> DIRECTIONS:
Copy each record below without changing a single word.
---------- THE DATA ----------
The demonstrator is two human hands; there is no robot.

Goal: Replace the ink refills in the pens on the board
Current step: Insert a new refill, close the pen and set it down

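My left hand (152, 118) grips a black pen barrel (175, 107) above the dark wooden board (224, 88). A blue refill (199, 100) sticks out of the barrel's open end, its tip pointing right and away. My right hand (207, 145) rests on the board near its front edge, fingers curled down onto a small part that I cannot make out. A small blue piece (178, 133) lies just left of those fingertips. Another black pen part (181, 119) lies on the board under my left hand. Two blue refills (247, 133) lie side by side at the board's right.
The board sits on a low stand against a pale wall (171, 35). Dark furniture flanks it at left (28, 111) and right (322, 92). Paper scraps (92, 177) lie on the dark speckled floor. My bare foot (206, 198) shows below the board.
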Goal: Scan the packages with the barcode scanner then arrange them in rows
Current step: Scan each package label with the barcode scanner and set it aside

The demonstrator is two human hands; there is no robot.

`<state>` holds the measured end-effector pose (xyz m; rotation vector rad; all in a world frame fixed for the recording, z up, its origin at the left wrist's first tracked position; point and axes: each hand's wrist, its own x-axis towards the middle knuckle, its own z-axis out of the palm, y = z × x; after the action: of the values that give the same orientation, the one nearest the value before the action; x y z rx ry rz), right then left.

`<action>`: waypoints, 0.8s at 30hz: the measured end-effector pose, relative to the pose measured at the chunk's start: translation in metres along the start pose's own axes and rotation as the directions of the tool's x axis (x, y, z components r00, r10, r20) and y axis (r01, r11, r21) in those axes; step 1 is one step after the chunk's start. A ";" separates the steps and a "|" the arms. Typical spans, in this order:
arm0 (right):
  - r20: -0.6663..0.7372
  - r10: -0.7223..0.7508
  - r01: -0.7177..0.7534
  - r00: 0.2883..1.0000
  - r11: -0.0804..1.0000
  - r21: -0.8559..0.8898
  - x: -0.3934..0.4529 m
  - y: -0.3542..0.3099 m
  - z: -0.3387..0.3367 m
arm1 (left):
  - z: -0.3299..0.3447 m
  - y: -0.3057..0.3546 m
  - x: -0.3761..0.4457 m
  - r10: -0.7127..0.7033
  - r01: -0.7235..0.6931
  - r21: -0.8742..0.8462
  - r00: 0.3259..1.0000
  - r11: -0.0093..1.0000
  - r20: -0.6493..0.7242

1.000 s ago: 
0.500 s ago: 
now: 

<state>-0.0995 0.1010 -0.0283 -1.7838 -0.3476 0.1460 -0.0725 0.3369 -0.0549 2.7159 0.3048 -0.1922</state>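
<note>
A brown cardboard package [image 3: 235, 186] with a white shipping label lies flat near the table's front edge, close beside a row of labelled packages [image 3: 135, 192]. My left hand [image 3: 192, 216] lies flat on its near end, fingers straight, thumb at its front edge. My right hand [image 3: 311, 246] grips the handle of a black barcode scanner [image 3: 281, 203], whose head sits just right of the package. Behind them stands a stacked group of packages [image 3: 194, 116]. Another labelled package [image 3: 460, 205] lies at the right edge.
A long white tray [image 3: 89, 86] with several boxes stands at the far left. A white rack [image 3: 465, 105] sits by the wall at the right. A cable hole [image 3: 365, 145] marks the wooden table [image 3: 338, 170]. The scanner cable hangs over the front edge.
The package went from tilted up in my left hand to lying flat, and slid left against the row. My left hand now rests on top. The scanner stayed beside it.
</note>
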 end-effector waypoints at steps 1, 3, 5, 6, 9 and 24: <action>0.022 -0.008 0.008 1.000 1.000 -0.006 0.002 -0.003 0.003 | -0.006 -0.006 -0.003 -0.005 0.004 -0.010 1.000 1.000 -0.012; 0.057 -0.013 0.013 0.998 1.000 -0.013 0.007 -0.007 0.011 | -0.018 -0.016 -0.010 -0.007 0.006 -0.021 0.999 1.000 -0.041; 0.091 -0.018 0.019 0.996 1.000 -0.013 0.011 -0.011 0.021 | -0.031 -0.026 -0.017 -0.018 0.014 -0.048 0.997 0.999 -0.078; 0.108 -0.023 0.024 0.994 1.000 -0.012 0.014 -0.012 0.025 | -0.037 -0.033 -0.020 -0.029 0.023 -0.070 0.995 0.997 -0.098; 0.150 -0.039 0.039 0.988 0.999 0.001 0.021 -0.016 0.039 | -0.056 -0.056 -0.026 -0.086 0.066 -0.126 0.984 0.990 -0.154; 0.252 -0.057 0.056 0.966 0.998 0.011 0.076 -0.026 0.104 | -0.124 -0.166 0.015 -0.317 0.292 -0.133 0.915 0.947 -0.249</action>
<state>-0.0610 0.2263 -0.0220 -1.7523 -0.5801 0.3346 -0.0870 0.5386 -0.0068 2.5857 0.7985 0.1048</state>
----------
> RESPONSE TO THE EXERCISE:
The demonstrator is two human hands; there is no robot.

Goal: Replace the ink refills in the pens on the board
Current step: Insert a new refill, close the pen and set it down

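My left hand (152, 118) grips a black pen barrel (175, 107) above the dark wooden board (224, 88). A blue refill (199, 100) sticks out of the barrel's open end, its tip pointing right and away. My right hand (207, 145) rests on the board near its front edge, fingers curled down onto a small part that I cannot make out. A small blue piece (178, 133) lies just left of those fingertips. Another black pen part (181, 119) lies on the board under my left hand. Two blue refills (247, 133) lie side by side at the board's right.
The board sits on a low stand against a pale wall (171, 35). Dark furniture flanks it at left (28, 111) and right (322, 92). Paper scraps (92, 177) lie on the dark speckled floor. My bare foot (206, 198) shows below the board.
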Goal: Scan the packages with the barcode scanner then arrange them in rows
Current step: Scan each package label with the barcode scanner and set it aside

The demonstrator is two human hands; there is no robot.

`<state>` holds the measured end-effector pose (xyz m; rotation vector rad; all in a world frame fixed for the recording, z up, its origin at the left wrist's first tracked position; point and axes: each hand's wrist, its own x-axis towards the middle knuckle, its own z-axis out of the palm, y = z × x; after the action: of the values that give the same orientation, the one nearest the value before the action; x y z rx ry rz), right then left.

`<action>`: waypoints, 0.8s at 30hz: the measured end-effector pose, relative to the pose measured at the chunk's start: translation in metres along the start pose's own axes and rotation as the directions of the tool's x axis (x, y, z components r00, r10, r20) and y axis (r01, r11, r21) in those axes; step 1 is one step after the chunk's start. A ";" separates the steps and a "|" the arms. Typical spans, in this order:
arm0 (right):
  - r20: -0.6663..0.7372
  - r10: -0.7223..0.7508
  - r01: -0.7177..0.7534
  - r00: 0.2883..1.0000
  - r11: -0.0804..1.0000
  - r21: -0.8559..0.8898
  - x: -0.3934..0.4529 m
  - y: -0.3542..0.3099 m
  - z: -0.3387..0.3367 m
arm1 (left):
  - z: -0.3299..0.3447 m
  - y: -0.3057..0.3546 m
  - x: -0.3761..0.4457 m
  - r10: -0.7127..0.7033
  - r01: -0.7235..0.6931
  - r21: -0.8742..0.8462
  - r00: 0.3259..1.0000
  - r11: -0.0093..1.0000
  - r20: -0.6493..0.7242

1.000 s ago: 
0.500 s ago: 
now: 

<state>-0.0995 0.1010 -0.0283 -1.7838 -0.3476 0.1460 -0.0725 0.3369 -0.0549 2.7159 0.3048 -0.1922</state>
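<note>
A brown cardboard package [image 3: 235, 186] with a white shipping label lies flat near the table's front edge, close beside a row of labelled packages [image 3: 135, 192]. My left hand [image 3: 192, 216] lies flat on its near end, fingers straight, thumb at its front edge. My right hand [image 3: 311, 246] grips the handle of a black barcode scanner [image 3: 281, 203], whose head sits just right of the package. Behind them stands a stacked group of packages [image 3: 194, 116]. Another labelled package [image 3: 460, 205] lies at the right edge.
A long white tray [image 3: 89, 86] with several boxes stands at the far left. A white rack [image 3: 465, 105] sits by the wall at the right. A cable hole [image 3: 365, 145] marks the wooden table [image 3: 338, 170]. The scanner cable hangs over the front edge.
The package went from tilted up in my left hand to lying flat, and slid left against the row. My left hand now rests on top. The scanner stayed beside it.
</note>
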 end-effector waypoints at steps 1, 3, 5, 6, 9 and 24: <action>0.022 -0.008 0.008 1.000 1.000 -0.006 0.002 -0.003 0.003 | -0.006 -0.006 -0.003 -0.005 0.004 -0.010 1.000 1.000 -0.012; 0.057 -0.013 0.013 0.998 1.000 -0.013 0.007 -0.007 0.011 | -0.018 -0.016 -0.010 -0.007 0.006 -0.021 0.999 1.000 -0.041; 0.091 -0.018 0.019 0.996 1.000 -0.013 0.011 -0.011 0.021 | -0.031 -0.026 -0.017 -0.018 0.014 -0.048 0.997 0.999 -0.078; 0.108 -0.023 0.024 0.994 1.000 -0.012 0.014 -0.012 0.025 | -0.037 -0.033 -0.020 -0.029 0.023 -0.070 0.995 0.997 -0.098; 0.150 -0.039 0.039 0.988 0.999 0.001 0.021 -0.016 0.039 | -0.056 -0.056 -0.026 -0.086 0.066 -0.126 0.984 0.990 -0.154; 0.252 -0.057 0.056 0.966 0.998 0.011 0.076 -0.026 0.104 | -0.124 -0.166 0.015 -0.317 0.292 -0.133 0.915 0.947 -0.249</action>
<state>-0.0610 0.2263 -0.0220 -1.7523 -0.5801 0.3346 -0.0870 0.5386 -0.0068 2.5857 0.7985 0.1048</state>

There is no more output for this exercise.